I was thinking about this today, as I sat in her kitchen, watching her cook a cake for her husband’s birthday. Once again, the guys were in the living room. Once again her cake was having issues. Something needed to cool for much longer than expected. The guys headed back to the living room with more beverages. We amused ourselves by thinking up really expensive home additions.

That may have been what brought the guys back into the kitchen. Meanwhile my daughter-in-law was beating a lovely artery-clogging frosting. We were all quite excited about the prospect, and were amusing ourselves by encouraging the young terror to make a really serious mess out of his peanut butter and strawberry sandwich. Buoyed by all the attention, he was exceeding expectations.

Then, while my head was turned, my daughter-in-law suddenly spilled the luscious frosting. Then she tried to turn off the beater. But, in one of those nightmare moments when you hit the gas instead of the brake, she turned the beater on high while pulling it out of the bowl. The frosting flew from the beater and in a glorious arch it came to rest from one side of the kitchen to the other.

We all stared. And then we giggled.

“This is all your fault.” my husband said sternly. “You brought up the bad kitchen karma thing earlier today.”

I ignored him. I had work to do. I helped my daughter-in-law by wiping up a bit of the frosting with my fingers.

“Umm.” I replied.

“There is still plenty in the bowl.” someone else observed.

And then, I thought back to New Hampshire. When it rained, my mother didn’t get to play golf. She consoled herself by playing bridge all day. The kids played with each other.

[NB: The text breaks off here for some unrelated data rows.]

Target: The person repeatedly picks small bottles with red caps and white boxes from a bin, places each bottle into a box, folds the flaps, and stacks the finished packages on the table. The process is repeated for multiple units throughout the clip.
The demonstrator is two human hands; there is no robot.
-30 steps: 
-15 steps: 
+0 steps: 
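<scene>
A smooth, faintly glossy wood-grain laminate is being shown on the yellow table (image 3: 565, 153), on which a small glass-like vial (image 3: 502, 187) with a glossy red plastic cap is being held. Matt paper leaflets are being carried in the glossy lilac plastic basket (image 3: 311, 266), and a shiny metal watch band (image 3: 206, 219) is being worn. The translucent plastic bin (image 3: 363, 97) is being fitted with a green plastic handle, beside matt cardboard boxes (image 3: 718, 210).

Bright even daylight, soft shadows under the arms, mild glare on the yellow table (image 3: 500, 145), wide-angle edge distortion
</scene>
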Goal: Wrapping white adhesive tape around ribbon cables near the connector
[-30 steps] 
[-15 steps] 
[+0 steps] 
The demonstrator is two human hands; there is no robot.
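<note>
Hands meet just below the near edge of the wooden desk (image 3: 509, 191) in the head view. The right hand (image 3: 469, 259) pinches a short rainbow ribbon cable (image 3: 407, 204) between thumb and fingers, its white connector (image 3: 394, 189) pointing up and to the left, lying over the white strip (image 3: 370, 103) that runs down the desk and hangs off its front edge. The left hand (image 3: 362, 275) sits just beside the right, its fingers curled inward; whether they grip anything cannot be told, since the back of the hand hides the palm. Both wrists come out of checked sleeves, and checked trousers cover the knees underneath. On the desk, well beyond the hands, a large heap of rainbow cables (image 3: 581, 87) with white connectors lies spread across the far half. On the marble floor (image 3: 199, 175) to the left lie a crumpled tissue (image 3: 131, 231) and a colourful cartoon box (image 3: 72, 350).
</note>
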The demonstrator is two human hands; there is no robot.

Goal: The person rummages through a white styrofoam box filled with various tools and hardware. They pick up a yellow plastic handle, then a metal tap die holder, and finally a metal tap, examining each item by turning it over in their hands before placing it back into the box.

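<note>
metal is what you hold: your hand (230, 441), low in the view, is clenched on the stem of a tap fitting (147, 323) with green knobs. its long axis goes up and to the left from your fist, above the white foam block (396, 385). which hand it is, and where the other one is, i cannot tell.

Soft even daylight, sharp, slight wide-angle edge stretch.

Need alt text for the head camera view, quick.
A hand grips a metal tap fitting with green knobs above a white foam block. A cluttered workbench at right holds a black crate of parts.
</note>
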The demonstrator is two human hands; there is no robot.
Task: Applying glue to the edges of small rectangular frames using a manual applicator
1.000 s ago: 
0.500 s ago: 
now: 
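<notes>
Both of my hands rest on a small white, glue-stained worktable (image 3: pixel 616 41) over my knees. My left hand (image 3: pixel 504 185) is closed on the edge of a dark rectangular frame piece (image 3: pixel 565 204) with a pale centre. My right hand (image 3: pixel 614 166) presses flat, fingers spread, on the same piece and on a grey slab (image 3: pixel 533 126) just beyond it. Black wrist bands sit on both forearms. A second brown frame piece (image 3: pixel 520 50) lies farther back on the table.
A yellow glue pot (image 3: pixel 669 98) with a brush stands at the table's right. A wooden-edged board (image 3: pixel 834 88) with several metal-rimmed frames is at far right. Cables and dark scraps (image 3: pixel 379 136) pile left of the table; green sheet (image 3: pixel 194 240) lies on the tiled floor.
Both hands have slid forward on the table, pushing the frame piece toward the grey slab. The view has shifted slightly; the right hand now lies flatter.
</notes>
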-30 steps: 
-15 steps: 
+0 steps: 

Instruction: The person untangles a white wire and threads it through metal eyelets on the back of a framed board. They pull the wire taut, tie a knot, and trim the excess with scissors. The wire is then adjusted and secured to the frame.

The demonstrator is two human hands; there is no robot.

And, they got to watch TV, a normally forbidden pleasure. I snuck off and read. I think my grandmother might have enjoyed some adult company for a change.

Thinking back to the day of the quiche, my brunch wasn’t ruined. After all the strawberry rhubarb pie had turned out just fine. And, on this day of more bad kitchen karma, there was still plenty of frosting for a rather spectacular red velvet cake. And I don’t think the young terror even realized that his mother had seriously upstaged him in the mess department.

“We’ll just have to do this again.” I concluded, sitting in the kitchen and licking my fingers.

After all, maybe the gods are with us. They just need a bit of comic relief to make it through the day.

1 comment to Once upon a Kitchen

  • Lyn

    Those were the days!! Kids and dogs and lots of love. Miss it all and often remember our first visit there when we slept on the floor and it was my job to wake up in the night and add a log to the woodstove. Thanks for the memories.